Hariyanto bersama keluarganya terlihat khusyuk menundukkan kepala sembari memanjatkan doa-doa.

“Intinya kami ingin dapat berkahnya,” kata dia. Sayang, Hariyanto tak dapat berlama-lama berdoa. Ratusan orang telah mengantre di belakangnya. Makam sang kiai pun penuh dengan aneka bunga tabur, juga dupa yang menyala.

Haul dilaksanakan tiap Muharam di hari Minggu Legi saat cuaca cerah. “Untuk tanggal terserah, yang penting harinya Minggu Legi dan tidak boleh di waktu hujan,” ungkap penjaga makam, Djoko Mulyono, saat berbincang dengan wartawan Solopos.com, Nadia Lutfiana MawarniMinggu pagi.

Minggu Legi dipercaya sebagai hari meninggalnya Kiai Singoprono I, penyebar agama Islam asal Desa Walen, Simo. Masyarakat setempat mempercayai Kiai Singoprono I sebagai wali Allah ke-10 setelah sembilan wali. Kiai Singoprono juga dipercaya sebagai keturunan Raja Brawijaya dari Majapahit. Singoprono dikenal warga sebagai manusia yang berbudi luhur dan sederhana. Sehari-hari dia berdagang hingga pernah tinggal di Gunung Tugel. Legenda mengenai Kiai Singoprono semakin masyhur di masyarakat ketika dia berhasil mengalahkan Rogo Runting.

Saat itu, Rogo Runting ingin menunjukkan kesaktian dengan mengalahkan Kiai Singoprono. Rogo Runting yang tinggal di bukit perbatasan Simo-Klego itu kemudian menggelindingkan sebuah telur agar mengenai tempat tinggal Kiai Singoprono di bukit Desa Nglembu. Lewat cerita telur inilah kemudian kediaman Singoprono I dinamai Gunung Tugel, yang berarti batas antara dirinya dan Rogo Runting.

Dua tahun terakhir, acara Haul Agung dikonsep berbeda. Mereka bergabung bersama prajurit Keraton Kasunanan Solo untuk mengikuti kirab sebelum haul dimulai. Tujuannya agar warga desa setempat tetap merasa memiliki terhadap situs Gunung Tugel sebagai kawasan wisata ziarah.
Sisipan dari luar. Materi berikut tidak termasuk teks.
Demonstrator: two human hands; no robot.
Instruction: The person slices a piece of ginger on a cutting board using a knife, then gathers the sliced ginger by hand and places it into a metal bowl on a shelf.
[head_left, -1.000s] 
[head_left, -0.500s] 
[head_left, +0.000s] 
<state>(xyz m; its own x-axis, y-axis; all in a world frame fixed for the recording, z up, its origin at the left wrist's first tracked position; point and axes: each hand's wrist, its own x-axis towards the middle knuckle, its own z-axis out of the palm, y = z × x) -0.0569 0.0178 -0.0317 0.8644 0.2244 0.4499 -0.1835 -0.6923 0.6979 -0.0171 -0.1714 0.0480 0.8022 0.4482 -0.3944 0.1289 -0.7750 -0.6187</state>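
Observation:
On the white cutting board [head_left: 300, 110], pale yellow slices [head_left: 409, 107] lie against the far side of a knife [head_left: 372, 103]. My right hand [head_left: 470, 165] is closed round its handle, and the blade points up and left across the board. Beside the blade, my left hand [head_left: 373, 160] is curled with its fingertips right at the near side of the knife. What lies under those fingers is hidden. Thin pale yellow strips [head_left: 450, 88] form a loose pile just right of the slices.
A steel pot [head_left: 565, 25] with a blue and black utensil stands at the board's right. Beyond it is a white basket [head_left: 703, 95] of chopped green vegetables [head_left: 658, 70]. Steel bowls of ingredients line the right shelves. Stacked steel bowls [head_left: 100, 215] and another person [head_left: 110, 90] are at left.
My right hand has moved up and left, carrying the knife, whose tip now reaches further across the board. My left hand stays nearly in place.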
Anak-anak dan orang dewasa berdandan meriah menggunakan aneka kostum. Mereka berbaris di belakang para prajurit Keraton yang membawa empat gunungan, berupa gunungan hasil bumi, sayuran, buah-buahan, dan perabotan rumah tangga. Barisan gunungan ini didahului dengan enam ekor kuda yang masing-masing ditungganggi oleh para kiai dan tokoh masyarakat, delapan Kebo Bule, dan puluhan bergodo (prajurit).

Setelah prosesi kirab di desa selesai, haul diisi oleh tokoh agama asal Purwodadi, Grobogan, Ahmad Rafii. Rafii berpesan kepada para jemaah agar senantiasa meneladani sikap Kiai Singoprono I. “Agar kita senantiasa rendah hati, dan banyak bersyukur sebab keimanan kita tidak ada apa-apanya jika dibandingkan dengan Singoprono,” kata dia. Selain ramai pada saat haul, di kawasan Gunung Tugel rutin digelar acara mujahadah tiap malam Jumat Legi dan hafalan Alquran tiap Selasa Kliwon siang.